Итак, Апекидес согласился на предложение Олинтия с готовностью, глубоко обрадовавшей его учителя. Они расстались, условившись, что Олинтий переговорит с главными из его христианских братий о своем важном предприятии, спросит у них совета и заручится их поддержкой для великого дня. Случилось так, что через два дня после этого разговора был один из праздников Исиды. Этот праздник представлял удобный случай для осуществления их плана. Они уговорились встретиться еще раз в следующий вечер, на том же самом месте, чтобы окончательно решить между собой подробности и порядок действий.
Последняя часть беседы происходила как раз возле sacellum’a, или маленького храма, описанного мною выше. Едва успели христиане и жрецы скрыться из рощи, как из-за храма вынырнула какая-то темная, неприглядная фигура.
– Недаром же я подсматривал за тобой, братец-фламин! – проговорил шпион. – Ты, жрец Исиды, не попусту вел беседу с этим мрачным христианином.
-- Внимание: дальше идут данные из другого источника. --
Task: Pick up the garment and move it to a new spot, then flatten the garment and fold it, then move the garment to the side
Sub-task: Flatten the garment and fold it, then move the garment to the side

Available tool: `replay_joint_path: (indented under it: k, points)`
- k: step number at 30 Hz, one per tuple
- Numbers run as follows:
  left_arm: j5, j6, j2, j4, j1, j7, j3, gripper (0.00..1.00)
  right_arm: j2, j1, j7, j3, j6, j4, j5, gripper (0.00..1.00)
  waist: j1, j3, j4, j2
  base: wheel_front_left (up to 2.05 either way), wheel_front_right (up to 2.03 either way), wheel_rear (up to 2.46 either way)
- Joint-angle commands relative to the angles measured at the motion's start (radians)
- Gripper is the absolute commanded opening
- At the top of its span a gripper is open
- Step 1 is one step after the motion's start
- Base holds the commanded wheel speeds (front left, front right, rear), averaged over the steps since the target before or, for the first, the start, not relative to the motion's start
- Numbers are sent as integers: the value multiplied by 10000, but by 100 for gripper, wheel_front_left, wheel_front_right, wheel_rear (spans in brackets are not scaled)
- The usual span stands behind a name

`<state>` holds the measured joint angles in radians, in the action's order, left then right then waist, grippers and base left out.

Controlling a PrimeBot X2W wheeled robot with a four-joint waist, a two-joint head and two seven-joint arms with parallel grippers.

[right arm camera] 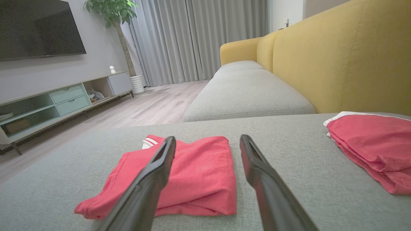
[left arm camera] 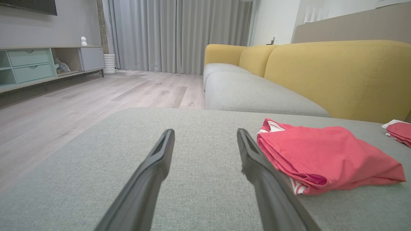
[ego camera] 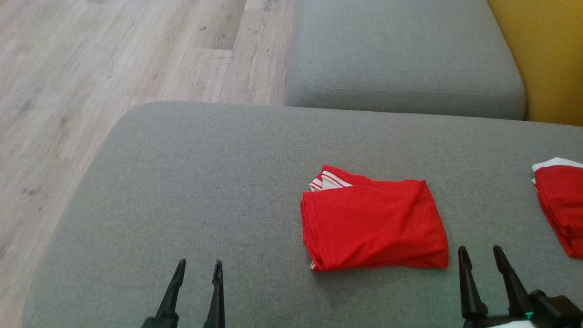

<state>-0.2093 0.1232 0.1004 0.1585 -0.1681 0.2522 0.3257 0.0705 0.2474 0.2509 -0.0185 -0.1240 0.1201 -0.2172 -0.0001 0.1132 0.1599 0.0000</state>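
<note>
A folded red garment (ego camera: 373,218) is seen lying flat on a grey cushion (ego camera: 182,182), right of its middle and toward the near edge. White-striped trim, possibly a sleeve or hem, shows at its far left corner. The left gripper (ego camera: 197,269) is pictured by the near edge, well apart from the garment, its fingers spread and empty. The right gripper (ego camera: 480,253) is placed just beside the garment's near right corner, likewise parted with nothing held. A second garment (ego camera: 562,205), also red, is laid at the cushion's right edge.
</note>
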Motion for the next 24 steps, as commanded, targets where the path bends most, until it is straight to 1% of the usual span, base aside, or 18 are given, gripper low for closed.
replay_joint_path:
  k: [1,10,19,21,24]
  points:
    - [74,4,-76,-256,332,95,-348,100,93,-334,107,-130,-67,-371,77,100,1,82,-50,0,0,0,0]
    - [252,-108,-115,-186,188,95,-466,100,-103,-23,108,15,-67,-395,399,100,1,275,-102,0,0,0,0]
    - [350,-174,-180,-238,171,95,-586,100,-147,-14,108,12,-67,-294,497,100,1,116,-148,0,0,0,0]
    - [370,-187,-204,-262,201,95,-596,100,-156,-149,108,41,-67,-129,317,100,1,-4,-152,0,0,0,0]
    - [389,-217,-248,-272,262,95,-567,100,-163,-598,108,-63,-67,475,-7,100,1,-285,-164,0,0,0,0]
Увы! Как жаль, что я не мог расслышать всего вашего разговора. Но и того, что я слышал, довольно! По крайней мере, я понял, что вы замышляете разоблачить священные тайны храма и завтра намерены снова сойтись сюда, чтобы условиться о подробностях. О, Озирис, обостри мой слух! Дай мне узнать доподлинно, до чего доходит их неслыханная дерзость! Разузнав обо всем, я пойду посоветоваться с Арбаком. Мы разрушим ваши козни, друзья мои, как вы ни хитры! А пока ваша тайна для меня сокровище, которое я скрою в своей груди.
Бормоча про себя, Калений – это был он – плотнее завернулся в плащ и задумчиво побрел домой.
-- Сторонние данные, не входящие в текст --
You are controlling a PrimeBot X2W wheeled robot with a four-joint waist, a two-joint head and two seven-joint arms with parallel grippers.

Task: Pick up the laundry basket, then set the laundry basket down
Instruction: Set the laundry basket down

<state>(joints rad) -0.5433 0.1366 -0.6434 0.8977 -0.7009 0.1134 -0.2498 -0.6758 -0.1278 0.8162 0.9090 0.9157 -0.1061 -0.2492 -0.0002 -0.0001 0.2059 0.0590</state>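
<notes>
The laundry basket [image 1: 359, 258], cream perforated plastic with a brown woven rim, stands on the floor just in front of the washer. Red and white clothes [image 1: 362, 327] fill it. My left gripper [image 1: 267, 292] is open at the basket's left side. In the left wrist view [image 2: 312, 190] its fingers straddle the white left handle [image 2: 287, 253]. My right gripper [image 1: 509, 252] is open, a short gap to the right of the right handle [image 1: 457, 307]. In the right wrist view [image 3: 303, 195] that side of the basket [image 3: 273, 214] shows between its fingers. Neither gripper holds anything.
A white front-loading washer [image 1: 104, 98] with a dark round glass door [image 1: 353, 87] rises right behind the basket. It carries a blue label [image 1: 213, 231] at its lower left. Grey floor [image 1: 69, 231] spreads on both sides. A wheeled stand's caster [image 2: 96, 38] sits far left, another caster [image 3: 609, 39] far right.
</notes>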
II. Амфитрион. – Классический повар и классическая кухня. – Апекидес и Иона. – Их беседа
Наступил день, назначенный Диомедом для званого пира, который он давал избранным друзьям. Изящный Главк, красавица Иона, важный Панса, благородный Клавдий, бессмертный Фульвий, щеголь Лепид, эпикуреец Саллюстий были не единственными гостями, долженствовавшими почтить празднество своим присутствием. Диомед ожидал также одного больного сенатора из Рима (человека очень влиятельного и пользовавшегося особыми милостями при дворе), затем знаменитого воина из Геркуланума, сражавшегося с Титом против евреев и сильно разбогатевшего в войнах, хотя друзья его уверяли, будто отечество обязано ему вечной признательностью за его бескорыстные услуги! Но число приглашенных было еще больше, хотя в известную эпоху у римлян считалось хорошим тоном иметь на банкетах не менее трех и не более девяти гостей. Однако люди чванные иногда отступали от этого правила. В истории упоминается, что один из роскошнейших амфитрионов угощал сразу избранное общество в триста человек. Диомед, более скромный, удовольствовался цифрой, вдвое превосходящей число муз. Его общество должно было состоять из восемнадцати гостей, число это считается фешенебельным и в наше время.
Было утро дня, назначенного для банкета.